### WORK REQUIRED
Each record beneath this line should be returned exactly as it is.

### DATASET ENTRIES
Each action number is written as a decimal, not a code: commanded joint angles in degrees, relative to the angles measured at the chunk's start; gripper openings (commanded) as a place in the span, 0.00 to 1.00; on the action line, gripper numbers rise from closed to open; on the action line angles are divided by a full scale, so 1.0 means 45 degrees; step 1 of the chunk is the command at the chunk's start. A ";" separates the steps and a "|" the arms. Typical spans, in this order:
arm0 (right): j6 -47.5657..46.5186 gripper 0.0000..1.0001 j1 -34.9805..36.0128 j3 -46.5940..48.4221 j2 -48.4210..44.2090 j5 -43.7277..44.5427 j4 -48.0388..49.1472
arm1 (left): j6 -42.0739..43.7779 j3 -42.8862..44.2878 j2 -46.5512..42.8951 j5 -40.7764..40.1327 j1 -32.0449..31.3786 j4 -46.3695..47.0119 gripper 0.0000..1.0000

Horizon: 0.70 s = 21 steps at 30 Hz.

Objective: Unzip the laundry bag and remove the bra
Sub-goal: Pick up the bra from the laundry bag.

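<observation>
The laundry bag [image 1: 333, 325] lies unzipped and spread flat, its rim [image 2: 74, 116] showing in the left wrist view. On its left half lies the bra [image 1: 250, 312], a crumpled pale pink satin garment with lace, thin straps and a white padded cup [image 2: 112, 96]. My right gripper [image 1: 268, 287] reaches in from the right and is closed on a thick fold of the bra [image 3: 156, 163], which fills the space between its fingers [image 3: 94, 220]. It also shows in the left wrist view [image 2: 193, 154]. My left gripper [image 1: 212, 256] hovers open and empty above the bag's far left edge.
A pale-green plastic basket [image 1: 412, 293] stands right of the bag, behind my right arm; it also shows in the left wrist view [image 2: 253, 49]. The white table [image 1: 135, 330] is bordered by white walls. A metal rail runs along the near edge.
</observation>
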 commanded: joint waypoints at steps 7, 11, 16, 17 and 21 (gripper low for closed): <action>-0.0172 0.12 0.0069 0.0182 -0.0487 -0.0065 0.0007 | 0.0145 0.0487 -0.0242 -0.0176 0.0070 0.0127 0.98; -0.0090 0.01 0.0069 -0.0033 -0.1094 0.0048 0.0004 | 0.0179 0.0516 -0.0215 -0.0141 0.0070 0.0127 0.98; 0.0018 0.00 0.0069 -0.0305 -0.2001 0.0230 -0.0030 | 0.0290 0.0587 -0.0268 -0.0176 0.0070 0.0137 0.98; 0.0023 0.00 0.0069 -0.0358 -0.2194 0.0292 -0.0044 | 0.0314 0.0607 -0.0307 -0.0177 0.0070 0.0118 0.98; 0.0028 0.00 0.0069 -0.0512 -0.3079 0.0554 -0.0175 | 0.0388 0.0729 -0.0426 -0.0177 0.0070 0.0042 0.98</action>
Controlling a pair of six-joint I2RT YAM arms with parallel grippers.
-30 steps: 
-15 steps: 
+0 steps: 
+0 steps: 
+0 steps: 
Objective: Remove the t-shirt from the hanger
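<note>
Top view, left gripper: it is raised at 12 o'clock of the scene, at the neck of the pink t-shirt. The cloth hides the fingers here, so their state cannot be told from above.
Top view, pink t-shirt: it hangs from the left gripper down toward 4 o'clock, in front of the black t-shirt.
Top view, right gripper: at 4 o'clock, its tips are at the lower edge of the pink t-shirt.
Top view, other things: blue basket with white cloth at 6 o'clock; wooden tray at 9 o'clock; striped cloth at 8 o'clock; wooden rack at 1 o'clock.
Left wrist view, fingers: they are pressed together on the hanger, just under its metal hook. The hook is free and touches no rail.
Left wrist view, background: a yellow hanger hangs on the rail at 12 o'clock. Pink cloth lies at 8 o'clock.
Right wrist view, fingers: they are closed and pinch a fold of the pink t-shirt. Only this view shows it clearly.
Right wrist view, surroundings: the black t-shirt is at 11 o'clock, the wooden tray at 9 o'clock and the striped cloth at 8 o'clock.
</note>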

### SOLVED PROBLEM
Each action number is written as a decimal, not a code: commanded joint angles in degrees, relative to the angles measured at the chunk's start; gripper openings (commanded) as a place in the span, 0.00 to 1.00; on the action line, gripper numbers rise from closed to open; on the action line angles are divided by a full scale, so 1.0 means 45 degrees; step 1 of the chunk is the command at the chunk's start. A ";" separates the steps and a "|" the arms. Typical spans, in this order:
arm0 (right): j6 -47.5657..46.5186 gripper 0.0000..1.0001 j1 -34.9805..36.0128 j3 -46.5940..48.4221 j2 -48.4210..44.2090 j5 -43.7277..44.5427 j4 -48.0388..49.1472
arm1 (left): j6 -42.0739..43.7779 j3 -42.8862..44.2878 j2 -46.5512..42.8951 j5 -40.7764..40.1327 j1 -32.0449..31.3786 j4 -46.3695..47.0119 gripper 0.0000..1.0000

Horizon: 0.70 s = 21 steps at 30 Hz.

Objective: Unzip the laundry bag and remove the bra
Sub-goal: Pick up the bra from the laundry bag.

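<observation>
The laundry bag [image 1: 333, 325] lies unzipped and spread flat, its rim [image 2: 74, 116] showing in the left wrist view. On its left half lies the bra [image 1: 250, 312], a crumpled pale pink satin garment with lace, thin straps and a white padded cup [image 2: 112, 96]. My right gripper [image 1: 268, 287] reaches in from the right and is closed on a thick fold of the bra [image 3: 156, 163], which fills the space between its fingers [image 3: 94, 220]. It also shows in the left wrist view [image 2: 193, 154]. My left gripper [image 1: 212, 256] hovers open and empty above the bag's far left edge.
A pale-green plastic basket [image 1: 412, 293] stands right of the bag, behind my right arm; it also shows in the left wrist view [image 2: 253, 49]. The white table [image 1: 135, 330] is bordered by white walls. A metal rail runs along the near edge.
</observation>
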 commanded: joint waypoints at steps 7, 11, 16, 17 and 21 (gripper low for closed): <action>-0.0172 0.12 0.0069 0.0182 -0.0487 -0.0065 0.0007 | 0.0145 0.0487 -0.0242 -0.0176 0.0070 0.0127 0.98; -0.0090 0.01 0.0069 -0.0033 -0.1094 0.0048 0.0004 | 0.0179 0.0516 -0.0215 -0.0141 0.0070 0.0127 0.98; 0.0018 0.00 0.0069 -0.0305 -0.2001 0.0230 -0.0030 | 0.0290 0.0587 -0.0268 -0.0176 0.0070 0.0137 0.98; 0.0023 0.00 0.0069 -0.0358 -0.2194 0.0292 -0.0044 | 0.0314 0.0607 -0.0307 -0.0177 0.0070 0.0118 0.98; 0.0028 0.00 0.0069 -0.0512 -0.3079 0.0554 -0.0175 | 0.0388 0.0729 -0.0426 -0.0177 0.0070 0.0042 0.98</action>
Controlling a pair of six-joint I2RT YAM arms with parallel grippers.
-30 steps: 
-15 steps: 
+0 steps: 
+0 steps: 
+0 steps: 
Objective: Remove the t-shirt from the hanger
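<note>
Top view, left gripper: it is raised at 12 o'clock of the scene, at the neck of the pink t-shirt. The cloth hides the fingers here, so their state cannot be told from above.
Top view, pink t-shirt: it hangs from the left gripper down toward 4 o'clock, in front of the black t-shirt.
Top view, right gripper: at 4 o'clock, its tips are at the lower edge of the pink t-shirt.
Top view, other things: blue basket with white cloth at 6 o'clock; wooden tray at 9 o'clock; striped cloth at 8 o'clock; wooden rack at 1 o'clock.
Left wrist view, fingers: they are pressed together on the hanger, just under its metal hook. The hook is free and touches no rail.
Left wrist view, background: a yellow hanger hangs on the rail at 12 o'clock. Pink cloth lies at 8 o'clock.
Right wrist view, fingers: they are closed and pinch a fold of the pink t-shirt. Only this view shows it clearly.
Right wrist view, surroundings: the black t-shirt is at 11 o'clock, the wooden tray at 9 o'clock and the striped cloth at 8 o'clock.
</note>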

Nothing else belongs in the answer.